Produce a word-for-word copy of the data below.
══ Input data ══
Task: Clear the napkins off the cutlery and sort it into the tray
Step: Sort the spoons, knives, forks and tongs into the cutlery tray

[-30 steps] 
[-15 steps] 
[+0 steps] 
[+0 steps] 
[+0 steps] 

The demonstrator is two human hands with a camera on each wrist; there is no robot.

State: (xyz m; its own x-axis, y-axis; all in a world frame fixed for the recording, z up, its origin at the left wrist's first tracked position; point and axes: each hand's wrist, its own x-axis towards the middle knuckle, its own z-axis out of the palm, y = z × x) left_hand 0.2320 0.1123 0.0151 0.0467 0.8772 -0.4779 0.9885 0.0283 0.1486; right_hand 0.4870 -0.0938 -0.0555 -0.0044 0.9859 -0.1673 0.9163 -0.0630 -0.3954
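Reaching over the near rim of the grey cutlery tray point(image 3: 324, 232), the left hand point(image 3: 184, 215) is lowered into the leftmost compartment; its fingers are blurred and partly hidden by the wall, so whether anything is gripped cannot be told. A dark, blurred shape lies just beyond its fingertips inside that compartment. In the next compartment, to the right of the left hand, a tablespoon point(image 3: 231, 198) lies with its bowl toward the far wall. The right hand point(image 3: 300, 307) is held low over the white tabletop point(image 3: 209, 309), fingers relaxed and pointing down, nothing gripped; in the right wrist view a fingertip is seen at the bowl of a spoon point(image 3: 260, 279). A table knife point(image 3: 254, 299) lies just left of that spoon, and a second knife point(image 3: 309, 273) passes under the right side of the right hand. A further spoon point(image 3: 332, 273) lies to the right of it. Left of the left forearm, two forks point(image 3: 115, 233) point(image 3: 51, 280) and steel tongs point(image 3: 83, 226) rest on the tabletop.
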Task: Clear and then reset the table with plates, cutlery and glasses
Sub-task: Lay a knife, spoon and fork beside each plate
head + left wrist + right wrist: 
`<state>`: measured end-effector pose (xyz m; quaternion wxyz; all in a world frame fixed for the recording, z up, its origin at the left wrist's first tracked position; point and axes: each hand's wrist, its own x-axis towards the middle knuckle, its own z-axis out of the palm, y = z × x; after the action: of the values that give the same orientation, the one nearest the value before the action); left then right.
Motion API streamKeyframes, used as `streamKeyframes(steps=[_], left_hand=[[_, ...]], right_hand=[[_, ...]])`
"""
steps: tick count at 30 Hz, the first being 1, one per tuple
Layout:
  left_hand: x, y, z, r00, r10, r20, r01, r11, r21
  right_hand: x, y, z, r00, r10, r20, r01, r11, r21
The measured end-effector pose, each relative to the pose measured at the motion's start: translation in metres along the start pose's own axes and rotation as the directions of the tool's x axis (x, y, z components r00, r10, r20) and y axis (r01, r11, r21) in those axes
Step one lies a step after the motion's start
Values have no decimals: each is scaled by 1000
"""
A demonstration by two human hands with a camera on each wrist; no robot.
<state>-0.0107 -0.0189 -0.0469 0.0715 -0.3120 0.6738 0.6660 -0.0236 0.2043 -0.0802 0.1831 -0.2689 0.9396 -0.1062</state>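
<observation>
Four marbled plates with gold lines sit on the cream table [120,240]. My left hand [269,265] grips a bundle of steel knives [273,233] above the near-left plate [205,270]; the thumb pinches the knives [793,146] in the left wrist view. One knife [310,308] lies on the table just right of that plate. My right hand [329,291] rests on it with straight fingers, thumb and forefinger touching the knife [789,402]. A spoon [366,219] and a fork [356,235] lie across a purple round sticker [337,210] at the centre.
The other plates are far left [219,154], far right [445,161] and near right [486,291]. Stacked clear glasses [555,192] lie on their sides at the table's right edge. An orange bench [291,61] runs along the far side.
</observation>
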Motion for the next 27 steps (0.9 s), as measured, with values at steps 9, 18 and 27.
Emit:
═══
Response below —
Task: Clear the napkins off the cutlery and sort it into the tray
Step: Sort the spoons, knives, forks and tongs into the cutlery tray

[-30 steps] 
[-15 steps] 
[+0 steps] 
[+0 steps] 
[+0 steps] 

The demonstrator is two human hands with a camera on each wrist; there is no robot.

State: (xyz m; its own x-axis, y-axis; all in a world frame fixed for the recording, z up, its origin at the left wrist's first tracked position; point and axes: each hand's wrist, its own x-axis towards the middle knuckle, its own z-axis out of the palm, y = z × x) left_hand 0.2320 0.1123 0.0151 0.0467 0.8772 -0.4779 0.9885 0.0283 0.1486; right_hand 0.4870 -0.0938 -0.0555 -0.0044 0.9859 -0.1673 0.9163 -0.0630 -0.3954
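Reaching over the near rim of the grey cutlery tray point(image 3: 324, 232), the left hand point(image 3: 184, 215) is lowered into the leftmost compartment; its fingers are blurred and partly hidden by the wall, so whether anything is gripped cannot be told. A dark, blurred shape lies just beyond its fingertips inside that compartment. In the next compartment, to the right of the left hand, a tablespoon point(image 3: 231, 198) lies with its bowl toward the far wall. The right hand point(image 3: 300, 307) is held low over the white tabletop point(image 3: 209, 309), fingers relaxed and pointing down, nothing gripped; in the right wrist view a fingertip is seen at the bowl of a spoon point(image 3: 260, 279). A table knife point(image 3: 254, 299) lies just left of that spoon, and a second knife point(image 3: 309, 273) passes under the right side of the right hand. A further spoon point(image 3: 332, 273) lies to the right of it. Left of the left forearm, two forks point(image 3: 115, 233) point(image 3: 51, 280) and steel tongs point(image 3: 83, 226) rest on the tabletop.
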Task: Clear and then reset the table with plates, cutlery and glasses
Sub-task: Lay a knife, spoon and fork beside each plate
head + left wrist + right wrist: 
`<state>`: measured end-effector pose (xyz m; quaternion wxyz; all in a world frame fixed for the recording, z up, its origin at the left wrist's first tracked position; point and axes: each hand's wrist, its own x-axis towards the middle knuckle, its own z-axis out of the palm, y = z × x; after the action: of the values that give the same orientation, the one nearest the value before the action); left then right.
Motion API streamKeyframes, used as `streamKeyframes(steps=[_], left_hand=[[_, ...]], right_hand=[[_, ...]])`
"""
steps: tick count at 30 Hz, the first being 1, one per tuple
Layout:
  left_hand: x, y, z, r00, r10, r20, r01, r11, r21
  right_hand: x, y, z, r00, r10, r20, r01, r11, r21
The measured end-effector pose, each relative to the pose measured at the motion's start: translation in metres along the start pose's own axes and rotation as the directions of the tool's x axis (x, y, z components r00, r10, r20) and y axis (r01, r11, r21) in those axes
Step one lies a step after the motion's start
Values have no decimals: each is scaled by 1000
"""
A demonstration by two human hands with a camera on each wrist; no robot.
<state>-0.0107 -0.0189 -0.0469 0.0715 -0.3120 0.6738 0.6660 -0.0236 0.2043 -0.0802 0.1831 -0.2689 0.9396 -0.1062</state>
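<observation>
Four marbled plates with gold lines sit on the cream table [120,240]. My left hand [269,265] grips a bundle of steel knives [273,233] above the near-left plate [205,270]; the thumb pinches the knives [793,146] in the left wrist view. One knife [310,308] lies on the table just right of that plate. My right hand [329,291] rests on it with straight fingers, thumb and forefinger touching the knife [789,402]. A spoon [366,219] and a fork [356,235] lie across a purple round sticker [337,210] at the centre.
The other plates are far left [219,154], far right [445,161] and near right [486,291]. Stacked clear glasses [555,192] lie on their sides at the table's right edge. An orange bench [291,61] runs along the far side.
</observation>
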Motion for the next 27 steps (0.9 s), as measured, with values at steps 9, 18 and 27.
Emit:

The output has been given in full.